Hennessey was responding to this:
to be fair, a good deal of the other party’s opposition to our agenda has also been rooted in their sincere and fundamental belief about the role of government. It’s a belief that government has little or no role to play in helping this nation meet our collective challenges.
Keith goes on to respond:
The President also makes a silly argument. He takes specific examples of bigger government (like seat belts) and points out that at the time they were opposed by those who favored smaller government. He chooses as examples government policies which are overwhelmingly accepted in today’s society. He then implies that such flawed judgment must also apply to those who oppose his new favored expansions of government. I don’t think I need to walk through all the reasons why this logic is flawed.
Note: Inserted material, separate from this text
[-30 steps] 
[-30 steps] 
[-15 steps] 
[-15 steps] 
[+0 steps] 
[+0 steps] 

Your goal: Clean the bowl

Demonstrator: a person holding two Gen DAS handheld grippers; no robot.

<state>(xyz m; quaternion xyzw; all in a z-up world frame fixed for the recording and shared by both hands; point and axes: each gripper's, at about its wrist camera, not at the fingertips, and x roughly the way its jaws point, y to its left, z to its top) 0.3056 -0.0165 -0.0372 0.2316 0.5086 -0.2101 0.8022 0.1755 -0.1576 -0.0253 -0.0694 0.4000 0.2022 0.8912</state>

I don’t think I agree this is a silly argument on the President’s part. I think Keith is saying Republicans don’t hold wing nut views opposing programs that have held up well over time. But haven’t we just witnessed continued skepticism on the part of a GOP senate candidate about the civil rights law 45 years after its passage and generally acknowledged success?
Keith raises some interesting ideas that more market based alternatives to Obama’s health care initiative would have been advisable. I may agree, but Republicans went AWOL on trying to propose any reasonable alternatives
If more Republicans were as reasonable as Keith Hennessey, they could do well by doing good, but that’s not where we are at.